### [What to produce]
Identify all lines below that hold "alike" and collect them.

### [Records for processing]
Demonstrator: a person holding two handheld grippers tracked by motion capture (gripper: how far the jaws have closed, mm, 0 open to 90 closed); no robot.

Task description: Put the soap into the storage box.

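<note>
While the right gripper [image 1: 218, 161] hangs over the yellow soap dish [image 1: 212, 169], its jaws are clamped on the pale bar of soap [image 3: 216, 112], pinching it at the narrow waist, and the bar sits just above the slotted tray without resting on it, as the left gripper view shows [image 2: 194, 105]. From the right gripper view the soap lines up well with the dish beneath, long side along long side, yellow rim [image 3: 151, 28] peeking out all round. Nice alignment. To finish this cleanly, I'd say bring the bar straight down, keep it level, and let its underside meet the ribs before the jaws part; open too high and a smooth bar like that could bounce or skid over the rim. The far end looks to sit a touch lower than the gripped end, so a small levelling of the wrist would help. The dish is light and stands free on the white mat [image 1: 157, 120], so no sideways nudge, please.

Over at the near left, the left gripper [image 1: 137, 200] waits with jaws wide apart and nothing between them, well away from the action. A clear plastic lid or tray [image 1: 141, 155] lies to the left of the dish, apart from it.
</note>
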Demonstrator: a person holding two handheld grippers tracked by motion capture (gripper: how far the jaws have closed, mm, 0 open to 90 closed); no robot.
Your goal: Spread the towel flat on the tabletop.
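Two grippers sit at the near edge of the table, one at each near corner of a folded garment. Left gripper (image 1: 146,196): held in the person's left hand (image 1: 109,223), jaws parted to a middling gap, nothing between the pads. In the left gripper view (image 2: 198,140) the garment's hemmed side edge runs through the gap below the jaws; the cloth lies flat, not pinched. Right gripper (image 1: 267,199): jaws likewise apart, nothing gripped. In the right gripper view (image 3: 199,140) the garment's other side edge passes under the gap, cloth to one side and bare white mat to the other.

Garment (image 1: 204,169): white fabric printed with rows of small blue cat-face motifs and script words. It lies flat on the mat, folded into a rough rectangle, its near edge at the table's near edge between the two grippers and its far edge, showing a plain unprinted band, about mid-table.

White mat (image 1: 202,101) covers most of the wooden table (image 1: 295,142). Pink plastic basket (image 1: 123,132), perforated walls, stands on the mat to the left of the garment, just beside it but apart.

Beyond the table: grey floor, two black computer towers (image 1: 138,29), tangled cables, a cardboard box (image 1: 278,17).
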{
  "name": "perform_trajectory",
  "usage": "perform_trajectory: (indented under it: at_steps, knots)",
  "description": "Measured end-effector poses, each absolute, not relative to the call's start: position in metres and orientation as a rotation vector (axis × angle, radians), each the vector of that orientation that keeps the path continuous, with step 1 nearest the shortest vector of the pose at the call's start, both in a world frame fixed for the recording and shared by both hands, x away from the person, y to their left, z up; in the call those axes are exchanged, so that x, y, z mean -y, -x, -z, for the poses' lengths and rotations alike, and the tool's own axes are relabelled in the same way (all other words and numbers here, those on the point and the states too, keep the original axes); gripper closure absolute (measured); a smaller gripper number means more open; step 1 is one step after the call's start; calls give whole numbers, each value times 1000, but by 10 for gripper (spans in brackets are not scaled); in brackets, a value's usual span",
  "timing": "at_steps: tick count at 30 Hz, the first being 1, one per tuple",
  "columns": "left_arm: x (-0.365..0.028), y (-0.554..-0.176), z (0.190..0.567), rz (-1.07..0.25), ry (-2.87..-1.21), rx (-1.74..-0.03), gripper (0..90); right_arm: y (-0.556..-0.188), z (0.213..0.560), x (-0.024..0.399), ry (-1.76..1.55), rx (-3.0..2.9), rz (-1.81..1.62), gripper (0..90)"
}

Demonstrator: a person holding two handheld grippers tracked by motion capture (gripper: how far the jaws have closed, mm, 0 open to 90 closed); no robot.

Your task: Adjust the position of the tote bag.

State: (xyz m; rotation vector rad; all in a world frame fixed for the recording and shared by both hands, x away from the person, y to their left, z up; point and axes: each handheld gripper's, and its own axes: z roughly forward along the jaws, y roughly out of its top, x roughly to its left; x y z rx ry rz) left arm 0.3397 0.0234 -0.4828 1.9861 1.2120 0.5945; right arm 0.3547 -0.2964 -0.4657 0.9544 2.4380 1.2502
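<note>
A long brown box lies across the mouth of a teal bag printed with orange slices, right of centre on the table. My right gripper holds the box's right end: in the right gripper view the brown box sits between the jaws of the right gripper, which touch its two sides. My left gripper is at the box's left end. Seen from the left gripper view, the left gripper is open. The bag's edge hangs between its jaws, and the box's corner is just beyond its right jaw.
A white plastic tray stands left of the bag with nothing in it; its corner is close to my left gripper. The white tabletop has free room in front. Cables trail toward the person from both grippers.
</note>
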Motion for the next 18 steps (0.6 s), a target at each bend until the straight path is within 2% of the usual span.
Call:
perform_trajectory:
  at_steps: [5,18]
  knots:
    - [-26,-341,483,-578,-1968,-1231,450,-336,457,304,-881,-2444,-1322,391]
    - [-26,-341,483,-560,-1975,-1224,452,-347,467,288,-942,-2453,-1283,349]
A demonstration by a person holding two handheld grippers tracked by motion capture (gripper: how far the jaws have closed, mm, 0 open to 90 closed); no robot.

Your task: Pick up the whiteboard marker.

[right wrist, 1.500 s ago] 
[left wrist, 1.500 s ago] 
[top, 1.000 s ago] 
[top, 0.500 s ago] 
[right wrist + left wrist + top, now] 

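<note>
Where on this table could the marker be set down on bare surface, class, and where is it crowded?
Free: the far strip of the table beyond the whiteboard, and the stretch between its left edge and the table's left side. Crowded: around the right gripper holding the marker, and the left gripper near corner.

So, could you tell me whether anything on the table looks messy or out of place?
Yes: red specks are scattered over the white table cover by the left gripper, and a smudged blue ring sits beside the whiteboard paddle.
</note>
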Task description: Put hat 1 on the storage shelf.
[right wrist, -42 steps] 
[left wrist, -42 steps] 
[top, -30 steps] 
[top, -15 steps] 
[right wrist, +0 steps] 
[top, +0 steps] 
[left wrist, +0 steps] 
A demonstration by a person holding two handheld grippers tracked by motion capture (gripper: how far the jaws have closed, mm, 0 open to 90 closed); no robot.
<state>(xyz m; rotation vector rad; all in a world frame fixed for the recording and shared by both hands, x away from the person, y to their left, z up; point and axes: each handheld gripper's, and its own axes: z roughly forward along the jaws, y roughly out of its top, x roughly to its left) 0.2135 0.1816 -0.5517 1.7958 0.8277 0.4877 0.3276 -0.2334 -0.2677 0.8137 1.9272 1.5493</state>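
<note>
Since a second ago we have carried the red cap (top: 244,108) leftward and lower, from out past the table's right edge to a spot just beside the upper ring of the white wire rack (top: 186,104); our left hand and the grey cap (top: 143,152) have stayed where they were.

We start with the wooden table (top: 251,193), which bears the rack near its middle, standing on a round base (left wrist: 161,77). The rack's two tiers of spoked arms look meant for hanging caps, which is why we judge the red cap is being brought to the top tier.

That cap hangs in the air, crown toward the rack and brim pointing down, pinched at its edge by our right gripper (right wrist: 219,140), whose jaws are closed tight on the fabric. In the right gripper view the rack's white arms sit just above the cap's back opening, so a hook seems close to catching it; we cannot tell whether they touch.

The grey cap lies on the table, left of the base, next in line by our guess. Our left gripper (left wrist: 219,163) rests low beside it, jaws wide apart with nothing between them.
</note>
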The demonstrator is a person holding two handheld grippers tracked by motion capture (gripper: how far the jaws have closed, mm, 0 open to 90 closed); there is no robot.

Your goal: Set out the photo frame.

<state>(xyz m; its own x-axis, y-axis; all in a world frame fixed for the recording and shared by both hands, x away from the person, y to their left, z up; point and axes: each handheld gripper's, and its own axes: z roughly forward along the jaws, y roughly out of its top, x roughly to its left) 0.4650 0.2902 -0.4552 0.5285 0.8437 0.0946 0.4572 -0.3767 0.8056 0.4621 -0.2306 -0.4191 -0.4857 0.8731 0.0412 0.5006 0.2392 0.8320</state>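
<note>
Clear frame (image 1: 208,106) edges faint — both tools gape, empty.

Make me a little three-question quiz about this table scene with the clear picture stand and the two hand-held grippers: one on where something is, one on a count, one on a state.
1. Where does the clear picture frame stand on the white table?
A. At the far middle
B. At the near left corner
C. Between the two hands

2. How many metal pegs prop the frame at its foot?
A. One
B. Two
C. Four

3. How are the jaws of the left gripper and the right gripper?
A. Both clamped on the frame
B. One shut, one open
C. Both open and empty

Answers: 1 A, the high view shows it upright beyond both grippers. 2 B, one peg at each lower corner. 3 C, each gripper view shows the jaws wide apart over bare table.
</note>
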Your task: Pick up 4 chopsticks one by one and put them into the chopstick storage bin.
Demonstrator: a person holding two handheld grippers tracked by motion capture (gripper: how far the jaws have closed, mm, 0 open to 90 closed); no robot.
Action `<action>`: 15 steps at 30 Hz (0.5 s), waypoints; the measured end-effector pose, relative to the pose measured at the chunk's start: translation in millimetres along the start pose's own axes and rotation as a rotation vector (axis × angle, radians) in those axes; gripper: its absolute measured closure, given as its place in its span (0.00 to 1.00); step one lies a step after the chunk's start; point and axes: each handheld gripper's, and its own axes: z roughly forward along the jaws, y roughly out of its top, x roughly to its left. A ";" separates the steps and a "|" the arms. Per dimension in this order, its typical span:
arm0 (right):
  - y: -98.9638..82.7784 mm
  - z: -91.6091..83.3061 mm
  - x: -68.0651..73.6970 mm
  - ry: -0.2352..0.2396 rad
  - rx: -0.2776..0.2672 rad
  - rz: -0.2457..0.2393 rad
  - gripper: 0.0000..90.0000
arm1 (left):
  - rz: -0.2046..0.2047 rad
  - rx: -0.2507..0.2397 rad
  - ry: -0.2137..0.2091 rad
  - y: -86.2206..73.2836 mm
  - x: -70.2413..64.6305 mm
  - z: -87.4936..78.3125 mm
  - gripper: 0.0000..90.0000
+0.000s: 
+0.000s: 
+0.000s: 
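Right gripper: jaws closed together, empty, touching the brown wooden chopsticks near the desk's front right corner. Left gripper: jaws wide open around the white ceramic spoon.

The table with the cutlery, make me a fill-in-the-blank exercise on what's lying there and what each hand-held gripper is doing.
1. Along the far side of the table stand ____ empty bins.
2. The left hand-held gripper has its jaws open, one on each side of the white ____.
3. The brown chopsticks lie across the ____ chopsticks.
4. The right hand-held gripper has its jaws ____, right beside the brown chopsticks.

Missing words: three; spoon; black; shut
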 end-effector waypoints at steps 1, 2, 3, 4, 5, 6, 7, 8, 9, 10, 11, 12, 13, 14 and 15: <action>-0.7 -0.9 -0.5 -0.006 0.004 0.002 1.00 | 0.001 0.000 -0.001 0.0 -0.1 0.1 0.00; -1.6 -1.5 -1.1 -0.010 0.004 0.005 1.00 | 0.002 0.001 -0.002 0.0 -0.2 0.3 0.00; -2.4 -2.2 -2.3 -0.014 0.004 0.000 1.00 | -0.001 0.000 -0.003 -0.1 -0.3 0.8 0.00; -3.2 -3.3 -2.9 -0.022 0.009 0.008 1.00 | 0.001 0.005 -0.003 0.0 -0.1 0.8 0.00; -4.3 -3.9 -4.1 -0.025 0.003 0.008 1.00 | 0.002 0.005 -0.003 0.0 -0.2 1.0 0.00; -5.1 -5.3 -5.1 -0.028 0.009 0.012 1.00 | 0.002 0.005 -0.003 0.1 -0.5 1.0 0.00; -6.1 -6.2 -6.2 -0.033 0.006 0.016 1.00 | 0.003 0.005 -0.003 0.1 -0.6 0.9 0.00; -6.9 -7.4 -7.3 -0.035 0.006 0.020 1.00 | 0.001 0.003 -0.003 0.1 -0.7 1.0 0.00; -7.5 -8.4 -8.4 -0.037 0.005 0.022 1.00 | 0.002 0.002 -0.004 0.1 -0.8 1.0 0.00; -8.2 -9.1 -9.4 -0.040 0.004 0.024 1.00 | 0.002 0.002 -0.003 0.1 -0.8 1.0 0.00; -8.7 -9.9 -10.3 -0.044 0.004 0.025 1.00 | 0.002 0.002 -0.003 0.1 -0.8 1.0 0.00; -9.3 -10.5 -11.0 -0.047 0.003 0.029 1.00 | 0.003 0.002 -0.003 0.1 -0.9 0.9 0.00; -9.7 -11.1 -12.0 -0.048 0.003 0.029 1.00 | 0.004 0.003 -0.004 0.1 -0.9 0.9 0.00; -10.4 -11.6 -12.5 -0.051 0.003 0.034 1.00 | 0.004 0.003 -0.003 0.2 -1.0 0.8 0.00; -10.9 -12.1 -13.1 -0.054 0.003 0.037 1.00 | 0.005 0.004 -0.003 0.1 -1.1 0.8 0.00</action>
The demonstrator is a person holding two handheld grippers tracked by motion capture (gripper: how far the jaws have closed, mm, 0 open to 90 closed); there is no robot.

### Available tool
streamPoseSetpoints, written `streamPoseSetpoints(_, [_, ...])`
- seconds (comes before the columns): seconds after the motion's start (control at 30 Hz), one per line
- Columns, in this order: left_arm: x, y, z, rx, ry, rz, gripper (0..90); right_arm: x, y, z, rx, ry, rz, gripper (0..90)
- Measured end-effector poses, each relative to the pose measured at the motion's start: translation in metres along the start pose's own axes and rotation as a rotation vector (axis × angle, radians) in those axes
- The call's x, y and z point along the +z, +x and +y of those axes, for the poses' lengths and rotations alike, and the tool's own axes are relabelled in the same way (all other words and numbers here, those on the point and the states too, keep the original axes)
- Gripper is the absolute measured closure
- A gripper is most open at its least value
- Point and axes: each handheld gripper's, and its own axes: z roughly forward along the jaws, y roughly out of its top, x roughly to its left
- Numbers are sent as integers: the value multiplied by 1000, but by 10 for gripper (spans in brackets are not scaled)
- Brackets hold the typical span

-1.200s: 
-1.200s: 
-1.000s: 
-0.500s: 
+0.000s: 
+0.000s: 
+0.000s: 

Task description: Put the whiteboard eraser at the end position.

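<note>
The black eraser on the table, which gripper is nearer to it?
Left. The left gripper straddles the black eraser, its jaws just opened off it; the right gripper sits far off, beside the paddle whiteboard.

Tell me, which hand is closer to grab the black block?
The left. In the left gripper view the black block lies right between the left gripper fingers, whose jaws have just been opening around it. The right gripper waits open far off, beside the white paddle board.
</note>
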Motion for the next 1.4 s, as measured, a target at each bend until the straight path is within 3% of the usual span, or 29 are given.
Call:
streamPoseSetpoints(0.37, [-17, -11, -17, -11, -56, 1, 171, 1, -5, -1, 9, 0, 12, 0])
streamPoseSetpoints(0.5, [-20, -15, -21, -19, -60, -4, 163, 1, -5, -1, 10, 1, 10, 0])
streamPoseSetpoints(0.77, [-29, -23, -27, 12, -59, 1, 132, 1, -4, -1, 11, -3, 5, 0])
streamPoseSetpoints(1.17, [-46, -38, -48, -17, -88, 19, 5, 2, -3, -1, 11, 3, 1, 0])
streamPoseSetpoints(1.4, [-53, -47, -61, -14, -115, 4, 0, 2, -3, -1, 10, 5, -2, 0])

### [Result of this exercise]
  "description": "Measured end-effector poses, each absolute, not relative to the call's start: position in metres and orientation as a rotation vector (axis × angle, radians), each the vector of that orientation that keeps the path continuous, with step 1 nearest the shortest vector of the pose at the call's start, both in a world frame fixed for the recording and shared by both hands, x away from the person, y to their left, z up; in the call those axes are exchanged, so that x, y, z mean -y, -x, -z, for the poses' lengths and rotations alike, and the tool's own axes are relabelled in the same way (all other words and numbers here, those on the point and the states too, keep the original axes); gripper closure absolute (measured); a smaller gripper number means more open; step 1 is one step after the call's start; calls give whole numbers, each value times 1000, but by 10 for gripper (spans in brackets are not scaled); in brackets, a value's usual span",
- The call's x, y and z point along the +z, +x and +y of those axes, for the poses' lengths and rotations alike, and the tool's own axes are relabelled in the same way (all other words and numbers here, those on the point and the states too, keep the original axes)

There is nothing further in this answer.